OTA-1546: Add a metric and an alert for conditional risk conditions by hongkailiu · Pull Request #1318 · openshift/cluster-version-operator

hongkailiu · 2026-02-15T02:14:45Z

The new metic is cluster_version_risk_conditions{name, condition, risk} and the alert is firing if some risk applies to the cluster.

The samples for cluster_version_risk_conditions will be collected
only when its operator shouldReconcileAcceptRisks. It means, e.g.,
on a TechPreview disabled cluster the metric is still defined but
has no samples.

The alert is defined in a new
PrometheusRule/cluster-version-operator-tech-preview
which is installed only on a TechPreview cluster.

coderabbitai · 2026-02-15T02:14:59Z

Note

Reviews paused

It looks like this branch is under active development. To avoid overwhelming you with review comments due to an influx of new commits, CodeRabbit has automatically paused this review. You can configure this behavior by changing the reviews.auto_review.auto_pause_after_reviewed_commits setting.

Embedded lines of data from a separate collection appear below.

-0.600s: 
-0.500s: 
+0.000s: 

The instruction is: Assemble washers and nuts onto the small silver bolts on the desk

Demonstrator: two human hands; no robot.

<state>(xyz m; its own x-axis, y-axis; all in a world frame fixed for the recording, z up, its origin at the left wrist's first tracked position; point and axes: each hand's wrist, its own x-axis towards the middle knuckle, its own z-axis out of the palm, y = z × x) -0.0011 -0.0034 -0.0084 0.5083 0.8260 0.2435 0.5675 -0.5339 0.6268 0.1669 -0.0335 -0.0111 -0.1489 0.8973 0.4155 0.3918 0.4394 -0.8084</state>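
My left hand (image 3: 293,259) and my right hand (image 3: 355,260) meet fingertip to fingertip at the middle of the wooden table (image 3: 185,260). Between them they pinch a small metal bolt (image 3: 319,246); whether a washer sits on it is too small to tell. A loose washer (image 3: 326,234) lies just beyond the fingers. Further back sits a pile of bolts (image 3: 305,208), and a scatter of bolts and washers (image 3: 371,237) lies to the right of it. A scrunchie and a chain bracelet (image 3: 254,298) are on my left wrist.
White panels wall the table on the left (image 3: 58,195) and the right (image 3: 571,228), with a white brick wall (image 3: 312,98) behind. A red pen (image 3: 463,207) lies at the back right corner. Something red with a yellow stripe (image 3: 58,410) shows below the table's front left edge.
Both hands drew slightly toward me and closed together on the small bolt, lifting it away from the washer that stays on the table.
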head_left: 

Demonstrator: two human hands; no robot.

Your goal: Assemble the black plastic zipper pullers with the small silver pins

Use the following commands to manage reviews:

@coderabbitai resume to resume automatic reviews.
@coderabbitai review to trigger a single review.

Use the checkboxes below for quick actions:

▶️ Resume reviews
🔍 Trigger review

Walkthrough

Adds a Prometheus GaugeVec metric cluster_version_risk_conditions (labels: name, condition, risk), wires its collection into the operator metrics flow, adds unit tests for the collector, and introduces a PrometheusRule alert that fires on risk conditions.

Changes

Cohort / File(s)	Summary
Metrics Implementation `pkg/cvo/metrics.go`	Adds `clusterVersionRiskConditions *prometheus.GaugeVec` to `operatorMetrics`, initializes it in `newOperatorMetrics`, exposes its descriptor in `Describe`, adds `collectConditionalUpdateRisks` to convert `ConditionalUpdateRisk` entries to metrics, and calls it from the per-ClusterVersion and main `Collect` flows.
Metrics Testing `pkg/cvo/metrics_test.go`	Adds `Test_collectConditionalUpdateRisks` to assert emitted metrics for various `ConditionalUpdateRisk` cases. The test appears duplicated (two identical definitions) in the file.
Alert Rule `install/0000_90_cluster-version-operator_02_prometheusrule-TechPreviewNoUpgrade.yaml`	Adds a PrometheusRule with a `RiskApplies` alert that fires when `cluster_version_risk_conditions` indicates an Applies risk, grouped by namespace/name/risk, with a 10-minute window and `warning` severity.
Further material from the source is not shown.